- **WORK REQUIRED**
Would you transcribe the listing that follows word for word, skipping pictures?
(INFORMATION SHOWN)
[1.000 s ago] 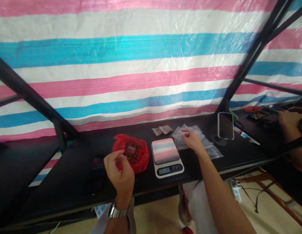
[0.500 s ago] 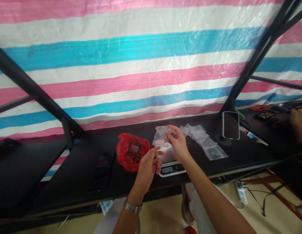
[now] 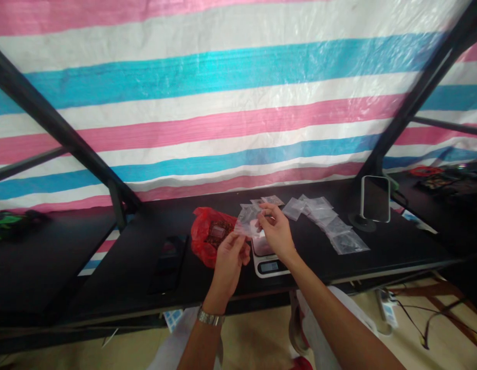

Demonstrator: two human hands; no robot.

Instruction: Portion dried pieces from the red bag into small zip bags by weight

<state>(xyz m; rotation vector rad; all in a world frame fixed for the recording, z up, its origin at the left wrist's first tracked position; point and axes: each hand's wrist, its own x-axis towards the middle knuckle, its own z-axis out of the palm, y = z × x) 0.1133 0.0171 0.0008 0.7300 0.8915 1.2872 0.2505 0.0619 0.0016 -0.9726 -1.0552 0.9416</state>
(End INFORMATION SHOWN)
- **ANSWER TO THIS TASK**
[1.000 s ago] 
[0.500 s ago] 
[now] 

Demonstrator: two human hands; no robot.

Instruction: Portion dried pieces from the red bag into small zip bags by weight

<state>(xyz m; rotation vector rad; all in a world frame fixed for the recording, z up, its origin at the left wrist's first tracked position; point and axes: each hand's wrist, its own x-axis towards the middle knuckle, its own z-axis out of the palm, y = z × x) 0.1133 0.0171 0.0008 0.7300 0.8915 1.2872 0.2505 0.0619 0.0016 -0.9726 -1.0552 0.9416</state>

Besides this answer, nothing more is needed.